本当かどうか分からないが、シンさんはインドで悪い事をした
カーストの低い人はよく殴り殺されるのだと言う。
「よく我慢したネ。本当に関心したヨ。私ならあんな奴殴り殺してる」
日本人の僕にハンダを殺したいという気持ちはどこにもない。
どちらかといえば妹に呆れている。あんな奴のどこを好きになったんだろう?
この僕の発想こそが、僕がまだ病気をきちんと理解できていない証拠だ。
病気だからだ。
朝、妹が10日間逗留したホテルのオーナーが妹の売り掛けを取りに来るという。
「それにしてもコレちょっと高すぎる。ぼったくってるヨ。
こんなに払う必要ナイ。わたしが交渉スル」
確かにバックパッカー用のホテルで10日間10万円は高い。
それでも一応シンさんに10万円を渡し、ホテルのオーナーとの交渉は
一任した。
朝、朝食と食べにエレベーターで1階に降りると、目の前をホテルのオーナーが
そそくさと通り過ぎホテルを出て行った。明らかに不満げで僕にすら
気がつかない。結局、払ったのは3万円だった。宿泊料としては高すぎるのを
ホテルのオーナーは認めたがあとは迷惑料だという。ここでも物を言ったのは
カースト制度の名残りだ。シンさんはオーナーの主張を一蹴した。
しかし宿泊料が3万で迷惑料が7万ってどんなだ?油断も隙もない。
出発の時間早めにロビーで待っているとハンダがインド人スタッフに
文字通り連行されてきた。
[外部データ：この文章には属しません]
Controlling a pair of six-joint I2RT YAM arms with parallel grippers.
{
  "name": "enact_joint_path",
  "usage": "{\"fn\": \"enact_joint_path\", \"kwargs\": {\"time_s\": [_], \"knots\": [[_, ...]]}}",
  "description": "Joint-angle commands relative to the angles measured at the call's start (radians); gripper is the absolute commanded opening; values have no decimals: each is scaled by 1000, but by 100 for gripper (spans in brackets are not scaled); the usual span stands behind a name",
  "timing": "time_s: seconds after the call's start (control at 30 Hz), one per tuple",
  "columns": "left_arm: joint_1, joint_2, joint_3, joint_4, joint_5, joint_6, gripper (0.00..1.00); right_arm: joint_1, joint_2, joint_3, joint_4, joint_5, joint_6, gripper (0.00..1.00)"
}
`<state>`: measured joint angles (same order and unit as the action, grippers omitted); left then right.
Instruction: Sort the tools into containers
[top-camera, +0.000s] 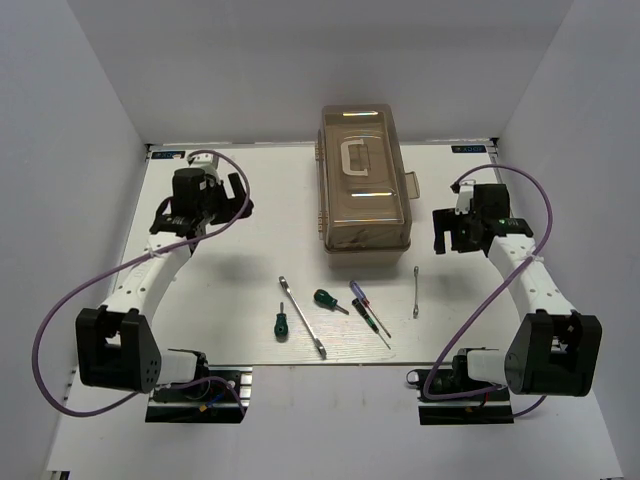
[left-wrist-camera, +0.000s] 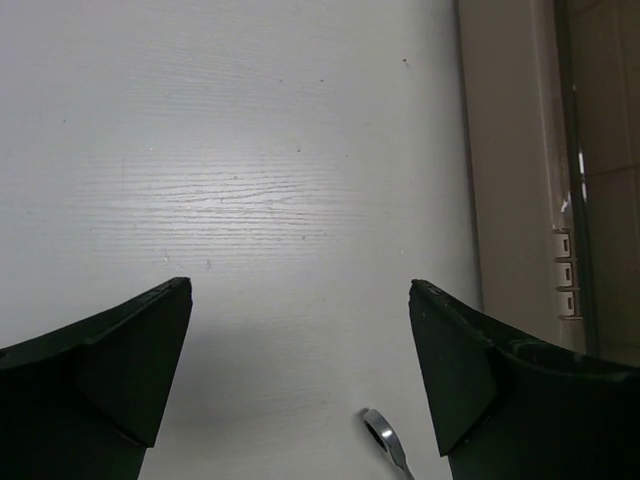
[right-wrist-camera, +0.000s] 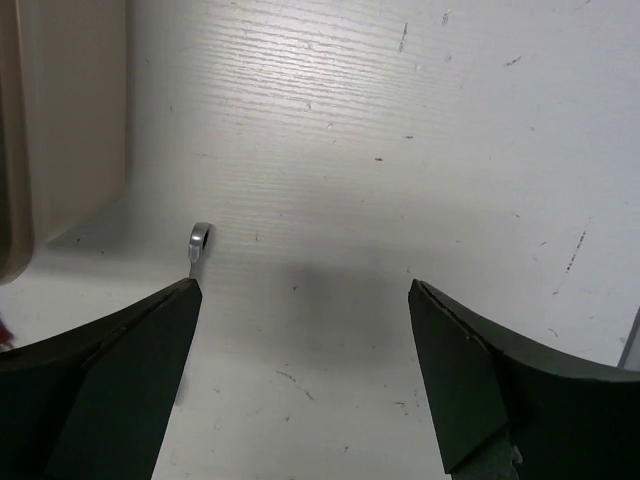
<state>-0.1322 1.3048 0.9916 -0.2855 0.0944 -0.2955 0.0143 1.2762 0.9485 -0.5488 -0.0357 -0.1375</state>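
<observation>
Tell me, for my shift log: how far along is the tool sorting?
Done: nothing visible. The toolbox is shut, and six tools lie on the table: a green screwdriver, a second green screwdriver, a purple-and-red screwdriver, a thin dark screwdriver, a long wrench, a short wrench. In hand: nothing; the left gripper and right gripper are open, empty. Left: opening the toolbox, placing every tool.

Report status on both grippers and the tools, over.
Left gripper open, empty. Right gripper open, empty. Six tools loose on table, none sorted. Toolbox shut, likely needs opening first.
</observation>
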Motion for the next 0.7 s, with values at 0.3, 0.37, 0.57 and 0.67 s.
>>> {"fn": "enact_joint_path", "kwargs": {"time_s": [0.3,0.37,0.57,0.67], "knots": [[2,119,180,-11,180,9,7,1,-26,170,15,-152,-188,0],[2,128,192,-11,200,9,0,0,-17,243,26,-164,-191,0],[2,154,249,46,373,9,48,30,101,499,-20,-451,-156,61],[-17,194,313,55,461,9,85,56,172,626,-5,-541,-55,74]]}}
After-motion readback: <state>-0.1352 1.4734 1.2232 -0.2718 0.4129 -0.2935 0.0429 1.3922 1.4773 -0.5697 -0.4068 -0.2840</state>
ハンダも抵抗する様子もない。憧れの日本人女性との
結婚を阻まれ、カーストの高いインド人につかまり、彼はいま恐怖と絶望の
どん底にいた、と僕は思った。
しかし彼が恐怖と絶望の淵から見ていたものは、破れた結婚への夢でも
なく、カーストの高いインド人でもなく、もちろん僕でもなかった。
彼だけが知るこれから起こる何かだ。